Second Lahey Location Closing to ‘Accommodate Development’

60 Merrimack St., Haverhill.

Lahey Health Behavioral Services, 60 Merrimack St., is considering moving some services next door and closing others as it leaves “the building in stages to accommodate development plans.”

The company, which bears the name of famed Haverhill physician Frank Howard Lahey (1880-1953), operates medical offices in the building adjacent to the Harbor Place downtown development project.

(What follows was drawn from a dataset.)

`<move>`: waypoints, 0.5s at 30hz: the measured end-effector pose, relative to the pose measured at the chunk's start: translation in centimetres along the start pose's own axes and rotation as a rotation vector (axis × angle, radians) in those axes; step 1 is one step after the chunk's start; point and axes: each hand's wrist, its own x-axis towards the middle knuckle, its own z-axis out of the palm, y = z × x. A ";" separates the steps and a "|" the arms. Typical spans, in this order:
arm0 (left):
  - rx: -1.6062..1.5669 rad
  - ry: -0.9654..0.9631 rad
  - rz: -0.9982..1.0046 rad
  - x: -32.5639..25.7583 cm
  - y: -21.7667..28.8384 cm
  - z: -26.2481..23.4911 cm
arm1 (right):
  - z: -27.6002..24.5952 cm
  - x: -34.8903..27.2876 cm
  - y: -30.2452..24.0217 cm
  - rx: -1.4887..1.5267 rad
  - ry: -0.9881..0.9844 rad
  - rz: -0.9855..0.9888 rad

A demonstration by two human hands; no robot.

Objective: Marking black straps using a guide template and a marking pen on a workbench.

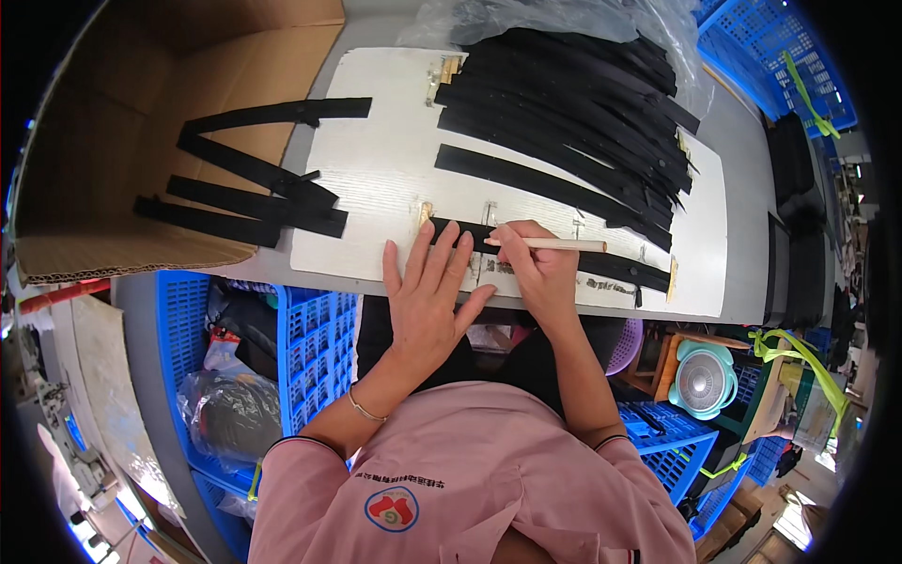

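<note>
A black zipper (625, 271) lies along the near side of a white board (376, 160), between pale tape marks. My left hand (427, 305) is flat with fingers spread, its fingertips pressing on the zipper's left part. In my right hand (540, 268) is a pale pencil (573, 245), its tip pointing left and touching or just above the zipper. Another zipper (545, 191) lies apart farther back. Behind it, a thick pile of black zippers (564, 103) covers the board's far right.
At the left stands an open cardboard box (188, 66), with several black zippers (244, 202) draped over its edge. Clear plastic film (564, 17) lies behind the pile. Blue crates (319, 348) stand below the table, and another blue basket (770, 56) is at the far right.
</note>
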 end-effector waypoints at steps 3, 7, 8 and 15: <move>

“To assist with transitions for patients, Lahey is working with the adjacent landlord at 76 Merrimack Street for possible temporary relocation of some of its services,” according to a statement released Friday by Aine Greaney Ellrott, Lahey director of communications. “This fall, the non-profit behavioral health agency will close its mental health clinic at 60 Merrimack Street. However, the agency will continue to provide emergency psychiatric, outreach and adult day-treatment services within the city of Haverhill and the surrounding areas. Lahey will inform patients and residents of the new permanent locations for these services as soon as locations are identified,” the spokesperson said. Transfer of patients and staff of the counseling clinic is expected to be complete by November, 2015.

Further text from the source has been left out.